**DATA EXTRACTS**:
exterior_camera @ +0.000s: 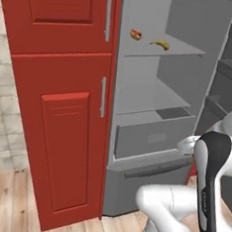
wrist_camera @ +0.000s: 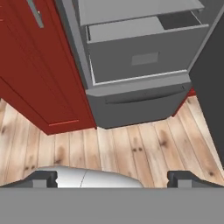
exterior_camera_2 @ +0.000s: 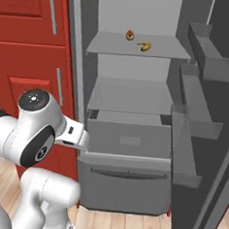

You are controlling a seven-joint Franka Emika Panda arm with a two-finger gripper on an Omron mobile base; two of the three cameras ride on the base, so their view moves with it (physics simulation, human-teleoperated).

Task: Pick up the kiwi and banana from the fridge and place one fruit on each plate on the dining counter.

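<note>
So the two-finger gripper [wrist_camera: 112, 177] is hanging low with its dark finger tips [wrist_camera: 43, 178] spread wide apart and nothing between them, pointing down at the light wooden plank floor [wrist_camera: 131, 148] just in front of the fridge. Looking along the hand, the bottom of the tall grey fridge [wrist_camera: 140, 94] is sitting right ahead, with its grey pull-out drawer [wrist_camera: 144, 59] just above the base panel, and the red cupboard [wrist_camera: 30, 74] is standing off to the left of it.

From the base cameras, the white arm is folding up in the foreground, well below the shelves. The fridge door is standing open, with its grey door bins [exterior_camera_2: 201, 94] sticking out on the right.

Way up on the top flat grey shelf [exterior_camera: 163, 50] the small curved yellow banana [exterior_camera: 160, 44] is lying near the middle, and just beside it to the left is the red-and-tan hot-dog-like thing [exterior_camera: 136, 35]. Both are sitting well apart from the gripper, high above it and further back inside. Can't make out the kiwi from these angles
</note>
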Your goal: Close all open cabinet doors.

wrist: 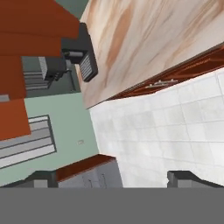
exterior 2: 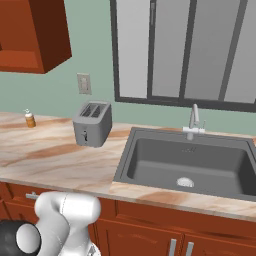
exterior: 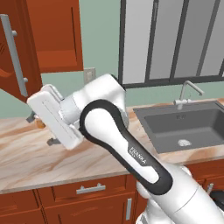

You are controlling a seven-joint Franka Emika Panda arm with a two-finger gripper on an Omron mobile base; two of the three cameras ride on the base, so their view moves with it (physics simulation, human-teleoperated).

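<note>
**Open wall-cabinet door up and left of the hand; bar handle runs vertical**

Left base view: one cabinet door (exterior: 17,48) stands swung out from its wall cabinet (exterior: 59,35) at the upper left, above the left end of the countertop (exterior: 26,153). Its long silver bar handle (exterior: 13,54) runs top to bottom, a little tilted in this view, on the face turned toward the camera.

The arm bends left across the counter; the hand and gripper (exterior: 41,129) sit low, just under the door's bottom corner, near the counter's back edge. So the door lies above and slightly left of the fingers, long axis upright. Whether hand and door touch I cannot tell.

Hand view is rolled hard: the two fingertips (wrist: 181,177) stand well apart at the bottom with nothing between them, so the fingers are spread and hold nothing.

Right base view: toaster (exterior 2: 92,122), a small bottle (exterior 2: 30,119) toward the left end, and sink (exterior 2: 187,165) along the counter.

Judgement: the next push needs the hand raised onto the door's outer face, then driven toward the cabinet front.
</note>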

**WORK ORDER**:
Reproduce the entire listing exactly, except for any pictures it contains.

**EXERCISE SOLUTION**:
exterior_camera @ +0.000s: 
wrist_camera @ +0.000s: 
exterior_camera_2 @ +0.000s: 

You are controlling a seven-joint Franka Emika Panda arm with a two-finger gripper on an Omron mobile base; two of the three cameras ride on the base, so their view moves with it (physics simulation, human-teleoperated).

Task: Pick up the kiwi and banana from the fridge and place one fruit on each plate on the dining counter.

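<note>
So the two-finger gripper [wrist_camera: 112, 177] is hanging low with its dark finger tips [wrist_camera: 43, 178] spread wide apart and nothing between them, pointing down at the light wooden plank floor [wrist_camera: 131, 148] just in front of the fridge. Looking along the hand, the bottom of the tall grey fridge [wrist_camera: 140, 94] is sitting right ahead, with its grey pull-out drawer [wrist_camera: 144, 59] just above the base panel, and the red cupboard [wrist_camera: 30, 74] is standing off to the left of it.

From the base cameras, the white arm is folding up in the foreground, well below the shelves. The fridge door is standing open, with its grey door bins [exterior_camera_2: 201, 94] sticking out on the right.

Way up on the top flat grey shelf [exterior_camera: 163, 50] the small curved yellow banana [exterior_camera: 160, 44] is lying near the middle, and just beside it to the left is the red-and-tan hot-dog-like thing [exterior_camera: 136, 35]. Both are sitting well apart from the gripper, high above it and further back inside. Can't make out the kiwi from these angles
</note>
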Your goal: Close all open cabinet doors.

wrist: 
exterior 2: 
exterior: 

You are controlling a seven-joint Franka Emika Panda arm with a two-finger gripper on an Omron mobile base; two of the three cameras ride on the base, so their view moves with it (physics simulation, human-teleoperated).

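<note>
**Open wall-cabinet door up and left of the hand; bar handle runs vertical**

Left base view: one cabinet door (exterior: 17,48) stands swung out from its wall cabinet (exterior: 59,35) at the upper left, above the left end of the countertop (exterior: 26,153). Its long silver bar handle (exterior: 13,54) runs top to bottom, a little tilted in this view, on the face turned toward the camera.

The arm bends left across the counter; the hand and gripper (exterior: 41,129) sit low, just under the door's bottom corner, near the counter's back edge. So the door lies above and slightly left of the fingers, long axis upright. Whether hand and door touch I cannot tell.

Hand view is rolled hard: the two fingertips (wrist: 181,177) stand well apart at the bottom with nothing between them, so the fingers are spread and hold nothing.

Right base view: toaster (exterior 2: 92,122), a small bottle (exterior 2: 30,119) toward the left end, and sink (exterior 2: 187,165) along the counter.

Judgement: the next push needs the hand raised onto the door's outer face, then driven toward the cabinet front.
</note>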

No further output is given for this exercise.